▶ [Prompt] Show each line of the data below that has the string "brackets" in it.
########
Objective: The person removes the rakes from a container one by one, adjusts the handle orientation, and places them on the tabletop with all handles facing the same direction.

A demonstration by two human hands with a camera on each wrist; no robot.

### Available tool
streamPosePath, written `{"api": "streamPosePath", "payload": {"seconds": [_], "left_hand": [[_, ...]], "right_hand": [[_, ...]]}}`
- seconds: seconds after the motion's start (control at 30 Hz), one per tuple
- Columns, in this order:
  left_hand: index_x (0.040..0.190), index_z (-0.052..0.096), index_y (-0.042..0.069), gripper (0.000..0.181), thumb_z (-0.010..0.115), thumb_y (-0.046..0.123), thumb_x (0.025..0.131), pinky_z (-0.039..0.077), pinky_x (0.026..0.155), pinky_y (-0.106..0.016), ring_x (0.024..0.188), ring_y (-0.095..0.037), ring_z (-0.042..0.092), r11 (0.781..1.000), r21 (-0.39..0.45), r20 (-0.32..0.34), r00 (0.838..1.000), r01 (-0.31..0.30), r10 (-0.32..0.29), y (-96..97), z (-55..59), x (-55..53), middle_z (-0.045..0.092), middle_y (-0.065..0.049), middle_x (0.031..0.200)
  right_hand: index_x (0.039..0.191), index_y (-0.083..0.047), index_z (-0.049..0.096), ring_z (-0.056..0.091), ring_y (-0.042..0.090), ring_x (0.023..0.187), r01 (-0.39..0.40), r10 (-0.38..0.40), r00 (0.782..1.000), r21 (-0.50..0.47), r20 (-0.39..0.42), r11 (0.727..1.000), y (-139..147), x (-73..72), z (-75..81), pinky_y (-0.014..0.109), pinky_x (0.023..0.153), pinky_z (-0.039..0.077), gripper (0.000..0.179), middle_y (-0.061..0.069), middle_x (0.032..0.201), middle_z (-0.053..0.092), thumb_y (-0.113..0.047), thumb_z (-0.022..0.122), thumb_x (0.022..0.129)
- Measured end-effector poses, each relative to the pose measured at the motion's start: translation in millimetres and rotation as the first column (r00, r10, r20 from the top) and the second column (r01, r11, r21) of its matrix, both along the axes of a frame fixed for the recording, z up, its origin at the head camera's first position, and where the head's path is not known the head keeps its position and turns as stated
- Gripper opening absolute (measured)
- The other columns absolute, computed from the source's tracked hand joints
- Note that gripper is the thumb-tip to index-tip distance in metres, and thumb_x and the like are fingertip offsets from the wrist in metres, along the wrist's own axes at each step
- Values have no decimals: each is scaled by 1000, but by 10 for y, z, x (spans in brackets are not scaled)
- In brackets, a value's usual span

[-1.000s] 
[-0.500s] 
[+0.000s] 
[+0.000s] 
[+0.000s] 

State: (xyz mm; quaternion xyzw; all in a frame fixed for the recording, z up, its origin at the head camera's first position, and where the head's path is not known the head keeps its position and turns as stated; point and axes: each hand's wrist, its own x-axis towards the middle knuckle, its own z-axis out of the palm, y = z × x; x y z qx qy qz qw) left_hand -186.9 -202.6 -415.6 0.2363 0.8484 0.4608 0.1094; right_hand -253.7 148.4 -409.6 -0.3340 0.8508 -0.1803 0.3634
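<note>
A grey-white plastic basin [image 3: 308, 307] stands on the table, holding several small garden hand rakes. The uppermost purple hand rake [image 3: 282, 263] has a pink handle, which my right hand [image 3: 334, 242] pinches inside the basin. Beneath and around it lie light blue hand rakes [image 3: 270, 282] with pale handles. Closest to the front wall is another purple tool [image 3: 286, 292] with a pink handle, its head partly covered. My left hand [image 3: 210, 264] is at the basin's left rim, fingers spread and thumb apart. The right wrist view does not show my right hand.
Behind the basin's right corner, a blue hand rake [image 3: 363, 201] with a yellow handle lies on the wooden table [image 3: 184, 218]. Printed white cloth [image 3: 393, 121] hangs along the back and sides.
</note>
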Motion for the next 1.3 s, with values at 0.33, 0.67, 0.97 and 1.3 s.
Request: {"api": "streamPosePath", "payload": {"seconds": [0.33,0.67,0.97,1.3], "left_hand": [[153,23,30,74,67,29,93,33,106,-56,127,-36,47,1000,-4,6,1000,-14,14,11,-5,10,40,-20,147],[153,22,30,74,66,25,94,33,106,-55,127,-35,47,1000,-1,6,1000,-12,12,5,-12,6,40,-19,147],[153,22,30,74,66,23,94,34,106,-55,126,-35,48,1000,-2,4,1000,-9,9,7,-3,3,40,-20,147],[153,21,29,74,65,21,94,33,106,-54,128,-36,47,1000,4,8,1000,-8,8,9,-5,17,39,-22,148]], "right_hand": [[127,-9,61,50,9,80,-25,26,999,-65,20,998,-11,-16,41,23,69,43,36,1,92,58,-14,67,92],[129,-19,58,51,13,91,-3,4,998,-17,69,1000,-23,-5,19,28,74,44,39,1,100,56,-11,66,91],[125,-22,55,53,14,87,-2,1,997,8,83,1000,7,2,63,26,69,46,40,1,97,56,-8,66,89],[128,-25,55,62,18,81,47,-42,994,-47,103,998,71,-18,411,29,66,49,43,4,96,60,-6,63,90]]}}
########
▶ [Result for this task]
- Values have no decimals: each is scaled by 1000, but by 10 for y, z, x (spans in brackets are not scaled)
- In brackets, a value's usual span

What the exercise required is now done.